» INSTRUCTIONS TO FOLLOW
Within the entries below, please retype exactly the lines starting with the line that has "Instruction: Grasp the" and going on through the line that has "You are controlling", but not the pictures.

━━ PROVIDED INFORMATION ━━

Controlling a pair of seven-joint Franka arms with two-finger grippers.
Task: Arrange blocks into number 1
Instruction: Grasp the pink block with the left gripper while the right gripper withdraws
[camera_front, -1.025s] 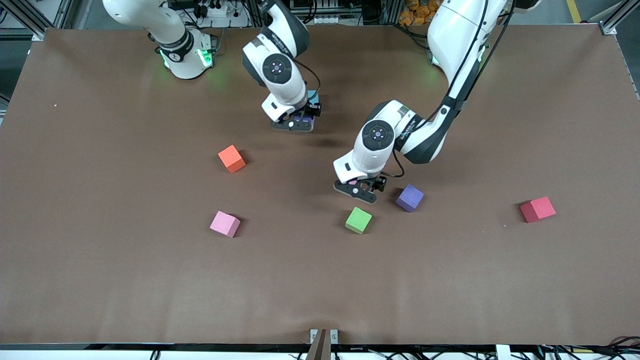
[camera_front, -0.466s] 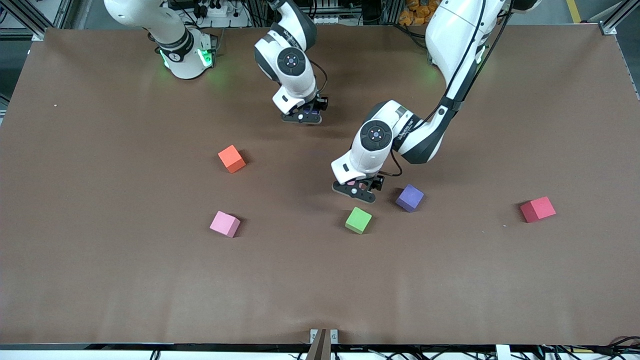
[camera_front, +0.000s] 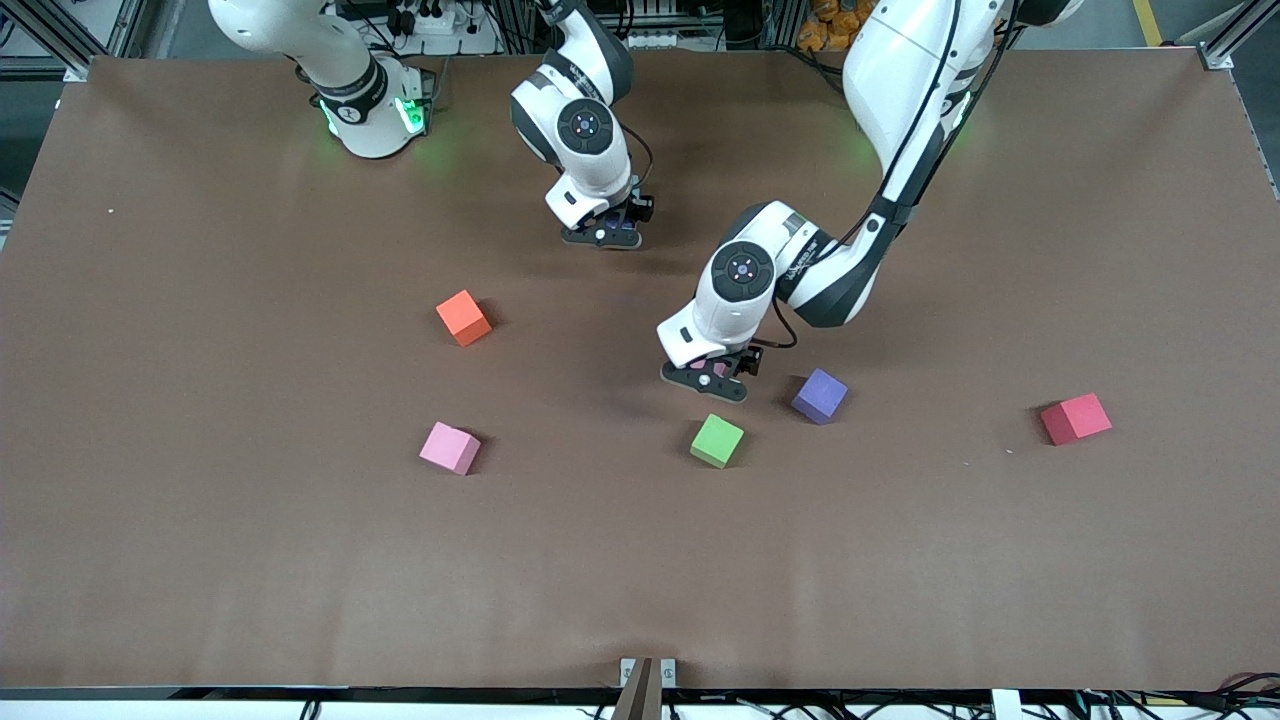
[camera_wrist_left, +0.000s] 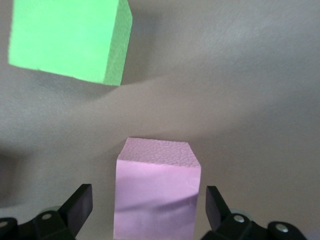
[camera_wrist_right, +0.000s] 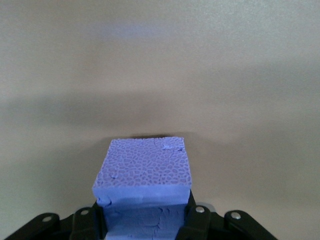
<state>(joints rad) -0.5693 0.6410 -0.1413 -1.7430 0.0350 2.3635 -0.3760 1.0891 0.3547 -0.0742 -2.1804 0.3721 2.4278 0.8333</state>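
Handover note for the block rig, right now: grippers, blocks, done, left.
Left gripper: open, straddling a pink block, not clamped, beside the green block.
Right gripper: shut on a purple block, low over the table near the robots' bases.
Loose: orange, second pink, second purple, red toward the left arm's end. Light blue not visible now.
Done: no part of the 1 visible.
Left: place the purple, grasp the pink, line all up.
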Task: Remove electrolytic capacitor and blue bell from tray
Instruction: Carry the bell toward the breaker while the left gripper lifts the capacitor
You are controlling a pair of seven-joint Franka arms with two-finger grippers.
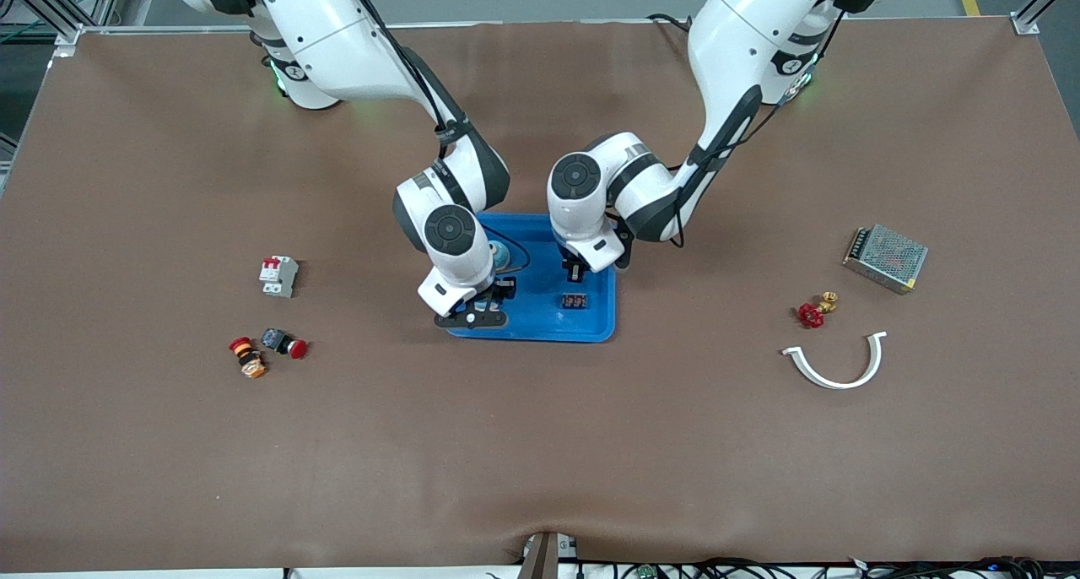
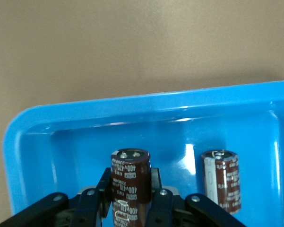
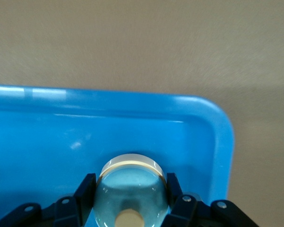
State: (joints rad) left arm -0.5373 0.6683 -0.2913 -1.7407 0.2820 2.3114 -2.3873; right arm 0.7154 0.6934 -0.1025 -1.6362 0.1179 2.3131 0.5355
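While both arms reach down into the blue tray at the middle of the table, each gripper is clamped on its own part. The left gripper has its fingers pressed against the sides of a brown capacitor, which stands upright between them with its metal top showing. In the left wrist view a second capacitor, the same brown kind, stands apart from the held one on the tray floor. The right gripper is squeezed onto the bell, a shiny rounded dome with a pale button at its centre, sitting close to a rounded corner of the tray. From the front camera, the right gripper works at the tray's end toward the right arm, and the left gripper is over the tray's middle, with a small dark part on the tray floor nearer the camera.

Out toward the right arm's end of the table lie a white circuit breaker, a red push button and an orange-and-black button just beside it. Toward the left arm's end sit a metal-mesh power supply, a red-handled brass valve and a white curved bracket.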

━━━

» EXERCISE SOLUTION
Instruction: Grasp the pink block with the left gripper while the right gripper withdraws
[camera_front, -1.025s] 
[camera_front, -0.466s] 
[camera_front, +0.000s] 
[camera_wrist_left, +0.000s] 
[camera_wrist_right, +0.000s] 
<state>(joints rad) -0.5693 0.6410 -0.1413 -1.7430 0.0350 2.3635 -0.3760 1.0891 0.3547 -0.0742 -2.1804 0.3721 2.4278 0.8333</state>
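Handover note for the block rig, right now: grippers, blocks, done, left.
Left gripper: open, straddling a pink block, not clamped, beside the green block.
Right gripper: shut on a purple block, low over the table near the robots' bases.
Loose: orange, second pink, second purple, red toward the left arm's end. Light blue not visible now.
Done: no part of the 1 visible.
Left: place the purple, grasp the pink, line all up.
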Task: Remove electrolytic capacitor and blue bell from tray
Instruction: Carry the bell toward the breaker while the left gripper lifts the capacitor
You are controlling a pair of seven-joint Franka arms with two-finger grippers.

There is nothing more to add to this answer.